→ **Aim of the task**
Your task is to find every line in the records that holds the string "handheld" and copy it.

→ **Data records**
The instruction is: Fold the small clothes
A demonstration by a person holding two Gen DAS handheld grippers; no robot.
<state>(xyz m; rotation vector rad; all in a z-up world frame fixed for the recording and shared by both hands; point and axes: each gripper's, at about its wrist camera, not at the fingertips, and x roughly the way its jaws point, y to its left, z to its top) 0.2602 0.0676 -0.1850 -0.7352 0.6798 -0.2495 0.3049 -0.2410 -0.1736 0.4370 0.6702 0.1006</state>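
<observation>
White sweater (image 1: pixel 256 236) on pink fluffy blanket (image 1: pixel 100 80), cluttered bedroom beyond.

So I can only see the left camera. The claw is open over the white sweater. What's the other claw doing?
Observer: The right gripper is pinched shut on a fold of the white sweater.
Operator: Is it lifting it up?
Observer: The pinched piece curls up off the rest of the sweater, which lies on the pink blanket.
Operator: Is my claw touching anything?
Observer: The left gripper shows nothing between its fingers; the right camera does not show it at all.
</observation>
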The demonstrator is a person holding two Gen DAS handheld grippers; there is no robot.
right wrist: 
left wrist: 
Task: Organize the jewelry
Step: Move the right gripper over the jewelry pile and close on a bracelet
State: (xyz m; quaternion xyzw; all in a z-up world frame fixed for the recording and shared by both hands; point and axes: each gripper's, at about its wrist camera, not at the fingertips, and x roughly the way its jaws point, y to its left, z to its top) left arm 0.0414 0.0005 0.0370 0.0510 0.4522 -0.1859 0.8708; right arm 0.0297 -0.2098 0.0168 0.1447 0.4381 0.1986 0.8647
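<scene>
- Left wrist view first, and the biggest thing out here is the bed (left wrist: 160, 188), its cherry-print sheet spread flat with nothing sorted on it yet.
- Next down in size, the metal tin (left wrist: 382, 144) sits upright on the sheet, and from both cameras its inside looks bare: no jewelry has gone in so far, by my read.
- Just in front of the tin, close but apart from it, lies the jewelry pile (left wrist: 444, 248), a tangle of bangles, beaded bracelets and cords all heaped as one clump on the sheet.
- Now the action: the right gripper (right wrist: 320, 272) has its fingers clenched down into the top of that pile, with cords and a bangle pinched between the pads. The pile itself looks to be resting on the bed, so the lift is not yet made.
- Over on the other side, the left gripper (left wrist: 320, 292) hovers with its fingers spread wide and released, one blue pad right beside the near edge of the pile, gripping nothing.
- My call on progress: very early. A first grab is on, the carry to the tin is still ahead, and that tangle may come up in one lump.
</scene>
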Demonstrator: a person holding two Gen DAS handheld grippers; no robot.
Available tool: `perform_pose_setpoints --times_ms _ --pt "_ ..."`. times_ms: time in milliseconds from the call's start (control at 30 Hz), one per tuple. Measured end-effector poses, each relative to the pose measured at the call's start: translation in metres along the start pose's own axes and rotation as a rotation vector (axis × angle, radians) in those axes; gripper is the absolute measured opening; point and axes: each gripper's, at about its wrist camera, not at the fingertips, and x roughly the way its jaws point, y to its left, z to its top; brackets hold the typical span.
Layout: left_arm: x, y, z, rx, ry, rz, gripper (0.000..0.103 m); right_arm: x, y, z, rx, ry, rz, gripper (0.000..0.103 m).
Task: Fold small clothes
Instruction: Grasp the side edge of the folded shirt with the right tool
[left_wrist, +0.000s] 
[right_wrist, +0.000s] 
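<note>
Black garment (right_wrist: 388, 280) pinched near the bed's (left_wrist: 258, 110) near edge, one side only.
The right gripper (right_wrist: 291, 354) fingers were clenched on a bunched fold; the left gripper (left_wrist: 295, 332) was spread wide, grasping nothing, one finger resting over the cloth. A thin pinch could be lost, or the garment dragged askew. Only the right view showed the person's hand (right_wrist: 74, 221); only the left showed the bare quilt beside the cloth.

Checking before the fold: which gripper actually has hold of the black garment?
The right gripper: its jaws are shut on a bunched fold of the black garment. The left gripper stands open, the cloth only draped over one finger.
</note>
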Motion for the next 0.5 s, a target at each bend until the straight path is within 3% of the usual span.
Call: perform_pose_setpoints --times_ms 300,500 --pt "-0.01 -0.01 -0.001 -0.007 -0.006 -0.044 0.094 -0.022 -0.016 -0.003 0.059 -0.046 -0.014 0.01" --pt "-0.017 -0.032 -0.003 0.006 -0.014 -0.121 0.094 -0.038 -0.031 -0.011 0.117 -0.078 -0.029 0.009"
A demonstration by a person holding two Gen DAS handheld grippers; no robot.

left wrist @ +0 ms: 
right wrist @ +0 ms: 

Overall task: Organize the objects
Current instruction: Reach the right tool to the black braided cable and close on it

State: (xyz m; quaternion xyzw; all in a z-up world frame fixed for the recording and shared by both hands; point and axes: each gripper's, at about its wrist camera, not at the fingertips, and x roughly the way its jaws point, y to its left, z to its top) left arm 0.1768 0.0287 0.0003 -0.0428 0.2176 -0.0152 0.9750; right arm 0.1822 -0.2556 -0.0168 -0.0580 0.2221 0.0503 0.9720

→ **Response to this task**
A demonstration by a person holding two Gen DAS handheld grippers; no robot.
The demonstrator is a person holding two Gen DAS handheld grippers; there is no robot.
Demonstrator: a person holding two Gen DAS handheld grippers; no robot.
A demonstration by a person holding two Gen DAS handheld grippers; no robot.

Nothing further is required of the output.